We can take this a step further and calculate 2D results per thread! Instead of calculating 4 elements per single row, we can calculate 4 elements for 4 rows (e.g. a 2D tile).
#![no_std]
use settings::Dimensions;
use settings::{TILE_M, TILE_N};
use spirv_std::glam::UVec3;
use spirv_std::spirv;
#[spirv(compute(threads(16, 16)))]
pub fn matmul(
#[spirv(global_invocation_id)] global_id: UVec3,
#[spirv(uniform, descriptor_set = 0, binding = 0)] dimensions: &Dimensions,
#[spirv(storage_buffer, descriptor_set = 0, binding = 1)] a: &[f32],
#[spirv(storage_buffer, descriptor_set = 0, binding = 2)] b: &[f32],
#[spirv(storage_buffer, descriptor_set = 0, binding = 3)] result: &mut [f32],
) {
let row = (global_id.y * TILE_M) as usize;
let col = (global_id.x * TILE_N) as usize;
// Initialize sums array to zeros
// Note: This is uglier than it needs to be to work around
// https://github.com/Rust-GPU/rust-gpu/issues/46
let mut sums: [[f32; TILE_N as usize]; TILE_M as usize] = Default::default();
// Compute the 2D tile
for k in 0..dimensions.k as usize {
for i in 0..TILE_M as usize {
let a_element = if row + i < dimensions.m as usize {
a[(row + i) * dimensions.k as usize + k]
} else {
0.0
};
for j in 0..TILE_N as usize {
let b_element = if col + j < dimensions.n as usize {
b[k * dimensions.n as usize + (col + j)]
} else {
0.0
};
sums[i][j] += a_element * b_element;
}
}
}
// Write results
for i in 0..TILE_M as usize {
for j in 0..TILE_N as usize {
let output_row = row + i;
let output_col = col + j;
if output_row < dimensions.m as usize && output_col < dimensions.n as usize {
result[output_row * dimensions.n as usize + output_col] = sums[i][j];
}
}
}
}
Each thread now calculates a 4x4 grid of the output matrix and we see a slight improvement over the last kernel.
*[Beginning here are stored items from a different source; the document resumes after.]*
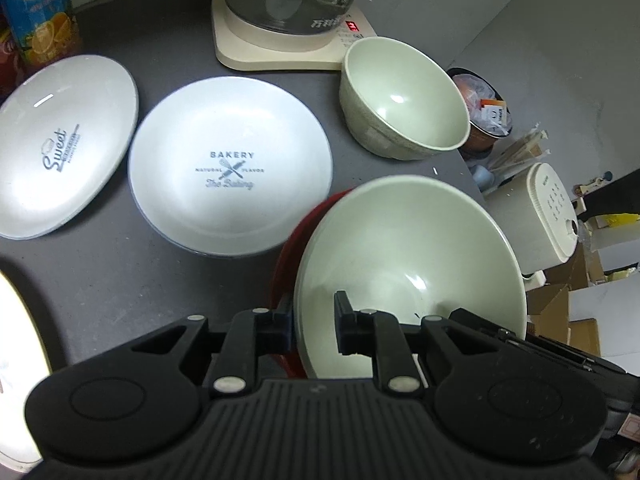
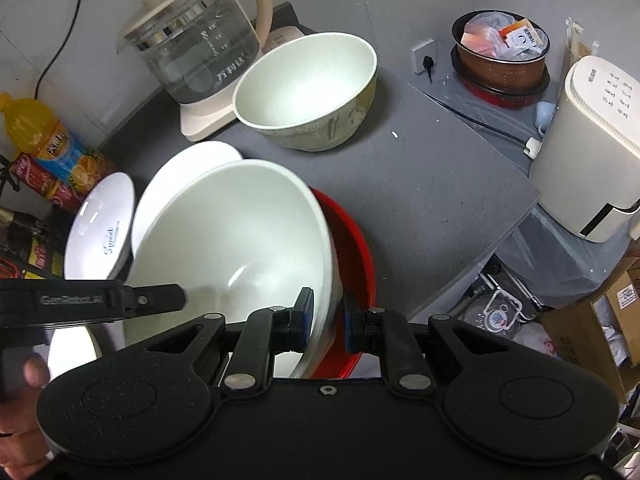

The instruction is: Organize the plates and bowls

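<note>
A large pale green bowl (image 1: 408,256) is held tilted over a red bowl (image 1: 286,264) near the table's front edge. My left gripper (image 1: 313,326) is shut on the green bowl's left rim. My right gripper (image 2: 329,320) is shut on the same bowl (image 2: 236,236) at its right rim, with the red bowl (image 2: 352,256) just beyond. A second green bowl (image 1: 400,96) stands upright at the back, also in the right wrist view (image 2: 308,88). Two white plates, "Bakery" (image 1: 230,164) and "Sweet" (image 1: 64,144), lie flat to the left.
A glass kettle (image 2: 192,36) on a cream base stands at the back. A juice bottle (image 2: 44,136) and snack packs are at the far left. Off the table's right edge are a cream appliance (image 2: 588,148), a lined bin (image 2: 500,56) and cardboard boxes (image 2: 600,320).
</note>
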Demonstrator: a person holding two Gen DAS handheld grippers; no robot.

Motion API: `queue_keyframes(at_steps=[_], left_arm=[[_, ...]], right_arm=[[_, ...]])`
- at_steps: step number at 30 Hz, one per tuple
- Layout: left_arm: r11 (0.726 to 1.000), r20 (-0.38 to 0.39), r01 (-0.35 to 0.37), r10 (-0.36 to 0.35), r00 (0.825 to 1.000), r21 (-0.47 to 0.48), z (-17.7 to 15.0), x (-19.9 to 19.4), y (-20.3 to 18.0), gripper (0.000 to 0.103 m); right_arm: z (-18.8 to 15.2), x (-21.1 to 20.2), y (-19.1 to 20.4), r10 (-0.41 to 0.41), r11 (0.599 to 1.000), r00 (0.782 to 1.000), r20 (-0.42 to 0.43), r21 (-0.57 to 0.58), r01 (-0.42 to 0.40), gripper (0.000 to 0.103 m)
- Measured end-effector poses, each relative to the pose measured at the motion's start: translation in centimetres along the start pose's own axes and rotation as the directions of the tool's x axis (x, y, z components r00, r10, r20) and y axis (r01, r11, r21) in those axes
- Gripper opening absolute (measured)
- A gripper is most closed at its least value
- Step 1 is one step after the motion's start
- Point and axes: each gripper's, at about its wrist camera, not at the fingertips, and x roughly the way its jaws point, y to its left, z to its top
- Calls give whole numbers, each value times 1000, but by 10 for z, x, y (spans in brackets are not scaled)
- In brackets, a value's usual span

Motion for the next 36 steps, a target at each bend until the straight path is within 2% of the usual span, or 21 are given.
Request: queue_keyframes(at_steps=[6, 8, 12, 18, 21, 22, 25, 27, 32, 36], left_arm=[[1000, -4, 26, -26, 1000, -17, 0, -4, 7, 18], [1000, 2, 13, -13, 1000, -15, -1, -7, 8, 19], [1000, 35, -14, 15, 999, -11, 1, -18, 11, 30], [999, 61, -25, 27, 998, -37, 8, -27, 18, 49], [999, 96, -39, 42, 994, -38, 12, -31, 15, 59], [998, 111, -45, 48, 993, -36, 13, -32, 13, 63], [998, 139, -50, 54, 989, -30, 19, -34, 7, 71], [998, 153, -45, 49, 987, -31, 23, -34, 3, 73], [998, 166, -26, 33, 986, -49, 33, -29, -7, 78], [999, 166, -12, 20, 986, -52, 41, -21, -15, 81]], right_arm=[[0, 8, -4, -9, 1000, 1000, -14, 10, 9, 12], [1, 10, -4, -8, 1000, 1000, -18, 12, 8, 17], [3, 11, 0, -21, 1000, 1000, -15, -4, 21, 20], [12, -1, -2, 13, 1000, 1000, 4, 8, -13, 30], [17, -9, -3, 15, 1000, 999, 30, -2, -15, 42], [18, -12, -4, 12, 1000, 999, 44, -1, -12, 50], [23, -20, -7, 15, 1000, 997, 77, -9, -15, 54], [27, -22, -11, 16, 1000, 996, 88, -4, -15, 60], [38, -26, -17, -10, 1000, 990, 137, 2, 10, 86], [49, -23, -24, -22, 1000, 987, 158, -3, 23, 91]])
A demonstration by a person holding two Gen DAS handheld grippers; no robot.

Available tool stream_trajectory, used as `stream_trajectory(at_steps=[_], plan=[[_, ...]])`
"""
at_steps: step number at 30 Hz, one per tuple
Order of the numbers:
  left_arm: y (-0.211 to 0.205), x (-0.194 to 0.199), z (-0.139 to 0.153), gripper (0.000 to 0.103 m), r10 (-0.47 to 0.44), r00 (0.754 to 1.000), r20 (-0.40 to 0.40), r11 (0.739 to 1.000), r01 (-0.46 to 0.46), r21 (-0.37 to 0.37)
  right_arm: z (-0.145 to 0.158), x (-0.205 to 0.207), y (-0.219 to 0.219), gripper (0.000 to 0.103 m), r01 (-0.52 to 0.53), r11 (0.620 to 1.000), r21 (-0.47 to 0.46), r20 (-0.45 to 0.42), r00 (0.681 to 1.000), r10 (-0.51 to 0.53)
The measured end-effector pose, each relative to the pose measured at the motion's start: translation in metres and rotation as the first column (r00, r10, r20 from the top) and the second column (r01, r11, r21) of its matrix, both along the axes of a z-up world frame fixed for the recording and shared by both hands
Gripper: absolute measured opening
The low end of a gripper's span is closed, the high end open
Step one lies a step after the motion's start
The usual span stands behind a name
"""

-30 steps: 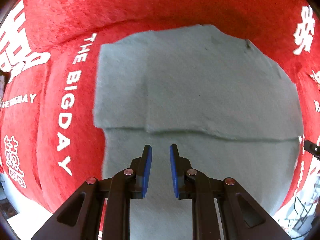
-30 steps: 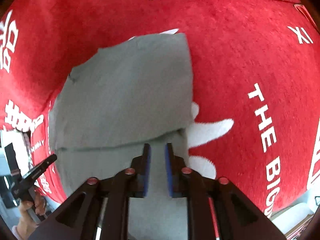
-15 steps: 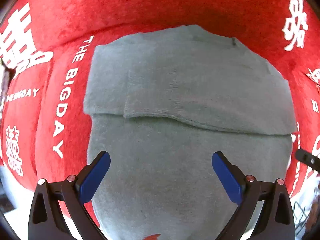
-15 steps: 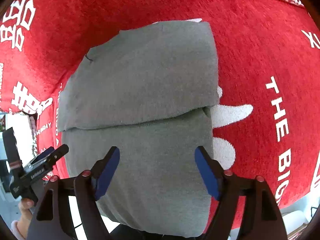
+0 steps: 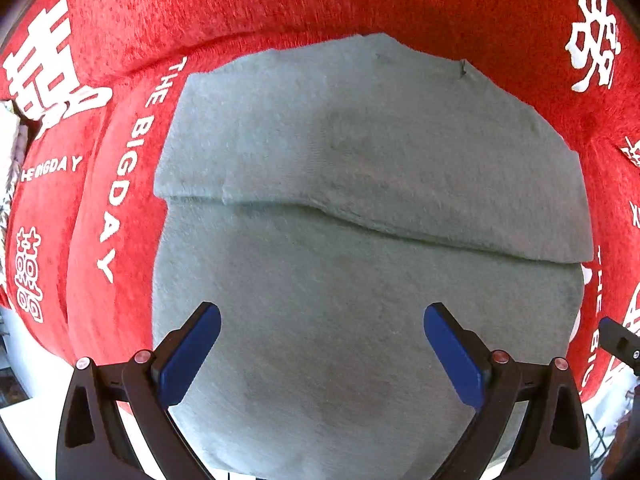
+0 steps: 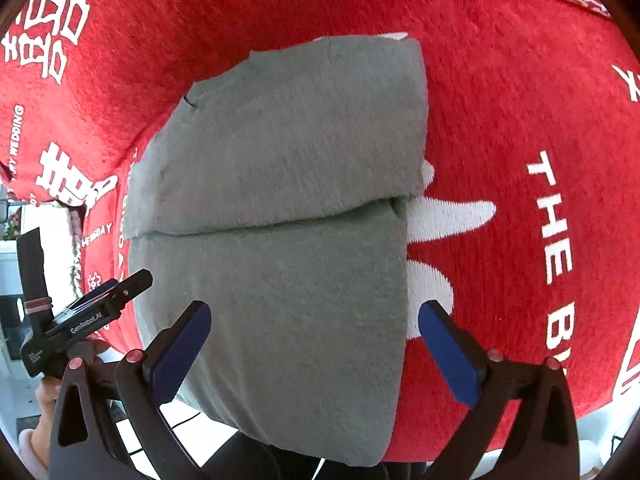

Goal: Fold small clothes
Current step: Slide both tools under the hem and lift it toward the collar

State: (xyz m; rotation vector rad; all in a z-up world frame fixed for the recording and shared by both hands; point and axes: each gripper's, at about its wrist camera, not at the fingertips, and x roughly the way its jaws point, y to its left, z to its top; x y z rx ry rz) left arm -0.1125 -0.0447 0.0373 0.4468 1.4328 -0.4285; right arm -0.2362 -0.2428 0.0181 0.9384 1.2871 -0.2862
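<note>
I see the grey garment (image 5: 360, 208) lying folded on the red cloth (image 5: 280, 0) with white lettering that covers the counter, its near end hanging over the counter's edge. My left gripper (image 5: 322, 344) and right gripper (image 6: 314, 340) have just been opening; both stand wide above the garment, gripping nothing. Pale floor shows past the cloth.

Light: bright and even, daylight-like; the red cloth (image 5: 360, 4) reads vivid.
Glare: white areas past the cloth's lower left edge are blown out in both views.
Shadows: soft; a faint dark patch on the grey garment (image 5: 360, 320), a thin one under its fold.
Distortion: strong fisheye bulge, black corners.
Focus: centre sharp; lettering at the rims smeared.
</note>
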Motion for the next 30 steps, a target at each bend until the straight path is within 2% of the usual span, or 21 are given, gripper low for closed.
stream_trajectory(at_steps=[6,11,14,20,30], plan=[[0.001,-0.013,-0.004,0.101,-0.022,1.000,-0.007,1.000,0.022,0.011,-0.006,-0.008,0.001,0.103,0.026,0.998,0.064,0.018,0.999,-0.027],[0.006,-0.019,-0.005,0.101,-0.032,0.999,-0.022,0.999,0.032,0.004,-0.018,-0.020,0.002,0.103,0.110,0.980,0.164,0.030,0.993,-0.117],[0.010,-0.022,-0.006,0.101,-0.045,0.999,-0.025,0.999,0.046,0.003,-0.022,-0.026,0.007,0.103,0.137,0.977,0.164,0.022,0.990,-0.142],[0.029,-0.030,-0.012,0.101,-0.058,0.997,-0.041,0.998,0.058,-0.012,-0.022,-0.034,0.032,0.103,0.125,0.978,0.170,0.022,0.991,-0.130],[0.075,-0.049,-0.011,0.101,-0.084,0.995,-0.049,0.996,0.084,-0.010,-0.021,-0.042,0.074,0.103,0.131,0.971,0.201,0.027,0.990,-0.139]])
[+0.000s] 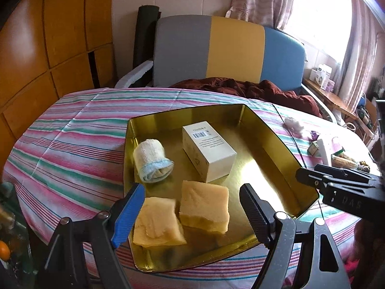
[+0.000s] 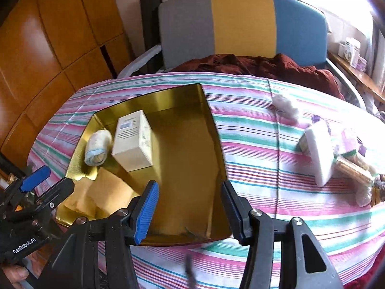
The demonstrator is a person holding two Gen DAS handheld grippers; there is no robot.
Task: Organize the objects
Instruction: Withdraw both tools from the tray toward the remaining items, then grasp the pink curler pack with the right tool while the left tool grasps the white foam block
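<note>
A gold tin tray (image 1: 276,142) (image 2: 182,144) lies on the striped tablecloth. In it are a white box (image 1: 208,150) (image 2: 133,139), a rolled white and blue cloth (image 1: 152,160) (image 2: 97,150) and two yellow sponges (image 1: 204,206) (image 1: 155,225), dimly seen in the right wrist view as sponges (image 2: 108,195). My left gripper (image 1: 192,214) hangs open over the tray's near end, above the sponges, holding nothing. My right gripper (image 2: 190,210) stands open over the tray's near right corner, empty. It also shows at the right edge as the right gripper (image 1: 336,183). The left gripper (image 2: 45,183) shows at the left.
Loose items lie on the cloth right of the tray: a cotton wad (image 2: 285,107), a white block (image 2: 320,154), a wrapped stick (image 2: 353,168) and small packets (image 1: 315,144). A dark red cloth (image 2: 264,67) and a striped chair back (image 1: 231,50) stand behind. Wooden panels (image 1: 48,48) line the left.
</note>
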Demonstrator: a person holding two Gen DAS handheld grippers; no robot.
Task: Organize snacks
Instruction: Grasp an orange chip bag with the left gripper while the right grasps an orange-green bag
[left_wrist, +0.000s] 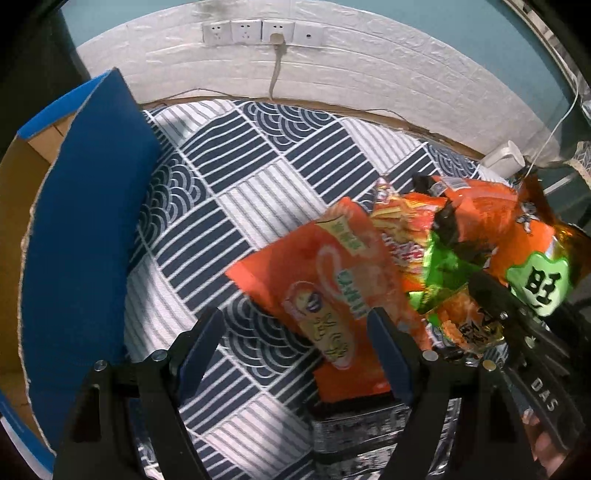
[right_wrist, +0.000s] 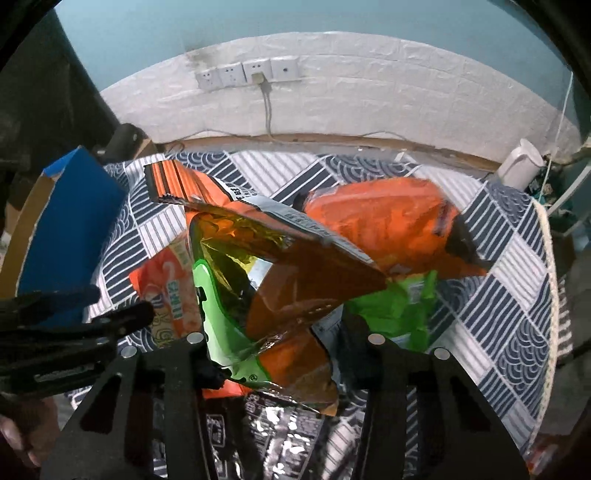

To stay true to the spirit of Zach's original blog post, we'll wrap things up here and leave the "fancier" experiments for another time.
A note on performance
I didn't include performance numbers as I have a different machine than Zach. The
complete runnable code can be found on
GitHub
and you can run the benchmarks yourself with cargo bench
.
You can also check out real-world projects using Rust GPU such as
autograph
and
renderling
.
Reflections on porting to Rust GPU
Porting to Rust GPU went quickly, as the kernels Zach used were fairly simple. Most of my time was spent with concerns that were not specifically about writing GPU code. For example, deciding how much to abstract vs how much to make the code easy to follow, if everything should be available at runtime or if each kernel should be a compilation target, etc. The code is not great as it is still blog post code!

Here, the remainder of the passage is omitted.